# TASK TO CARRY OUT
No pictures, please: print exactly the lines from the one that contains "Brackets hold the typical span" through the last line of the listing.

○ ○ ○

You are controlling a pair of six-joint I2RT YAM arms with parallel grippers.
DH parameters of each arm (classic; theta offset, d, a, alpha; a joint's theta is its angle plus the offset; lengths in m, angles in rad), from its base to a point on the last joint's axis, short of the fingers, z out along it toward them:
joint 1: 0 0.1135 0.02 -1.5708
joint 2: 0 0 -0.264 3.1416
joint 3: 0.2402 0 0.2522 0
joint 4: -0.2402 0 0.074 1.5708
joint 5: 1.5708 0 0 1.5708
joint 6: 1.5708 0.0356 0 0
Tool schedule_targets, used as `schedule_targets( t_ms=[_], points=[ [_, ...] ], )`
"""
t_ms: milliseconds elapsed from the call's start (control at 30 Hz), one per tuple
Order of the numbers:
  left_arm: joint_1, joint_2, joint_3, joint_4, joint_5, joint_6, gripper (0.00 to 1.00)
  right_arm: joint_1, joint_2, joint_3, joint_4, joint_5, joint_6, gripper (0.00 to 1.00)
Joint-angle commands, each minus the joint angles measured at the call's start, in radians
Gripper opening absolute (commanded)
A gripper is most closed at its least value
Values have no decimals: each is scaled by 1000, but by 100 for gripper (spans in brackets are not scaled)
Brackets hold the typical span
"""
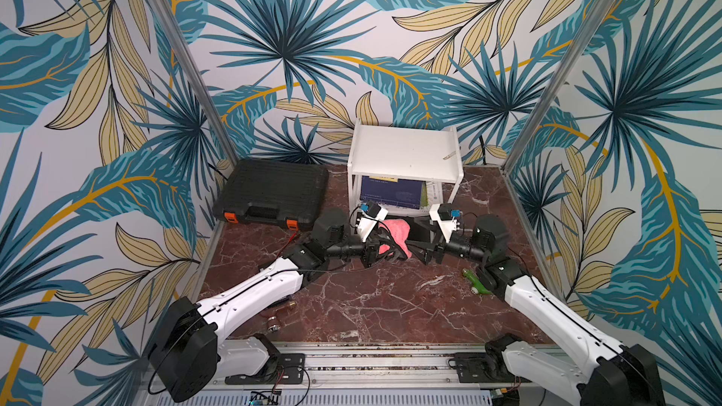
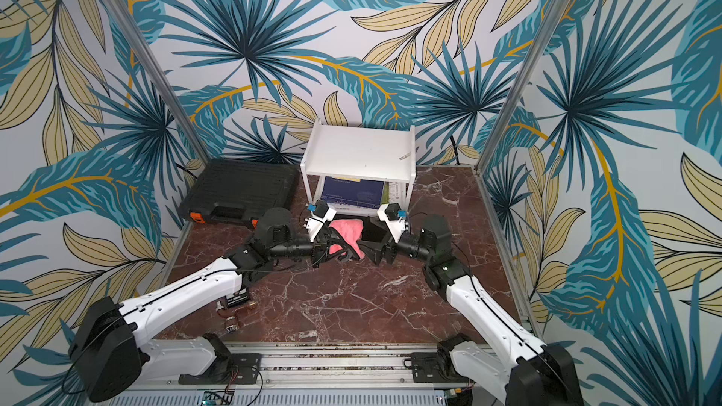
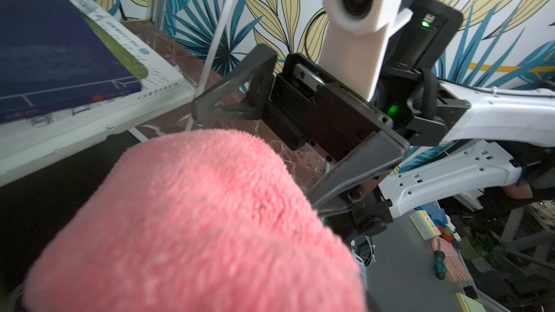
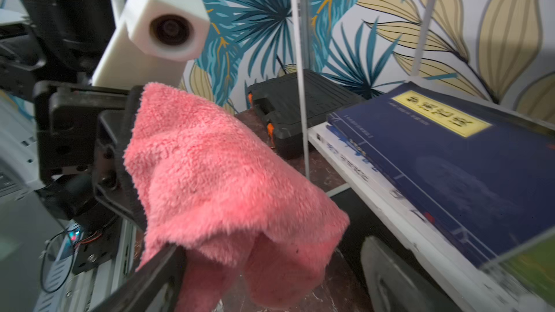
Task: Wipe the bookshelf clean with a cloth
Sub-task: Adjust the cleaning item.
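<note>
Cloth (image 1: pixel 395 227) hangs bunched from my left end effector (image 1: pixel 382 246), which is clamped on its dark edge. The right end effector (image 3: pixel 253 154) stands just beside it, jaws apart, gripping nothing. The bookshelf (image 1: pixel 390 150) lies straight beyond both, its top board higher than the cloth, so I judge the left arm must lift and reach forward.
</note>
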Motion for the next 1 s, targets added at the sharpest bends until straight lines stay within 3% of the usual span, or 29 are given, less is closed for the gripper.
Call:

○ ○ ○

# FINISHED TASK
Brackets hold the typical span
"""
Task: Wipe the bookshelf clean with a cloth
Sub-task: Adjust the cleaning item.
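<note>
Cloth (image 1: pixel 395 227) hangs bunched from my left end effector (image 1: pixel 382 246), which is clamped on its dark edge. The right end effector (image 3: pixel 253 154) stands just beside it, jaws apart, gripping nothing. The bookshelf (image 1: pixel 390 150) lies straight beyond both, its top board higher than the cloth, so I judge the left arm must lift and reach forward.
</note>
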Motion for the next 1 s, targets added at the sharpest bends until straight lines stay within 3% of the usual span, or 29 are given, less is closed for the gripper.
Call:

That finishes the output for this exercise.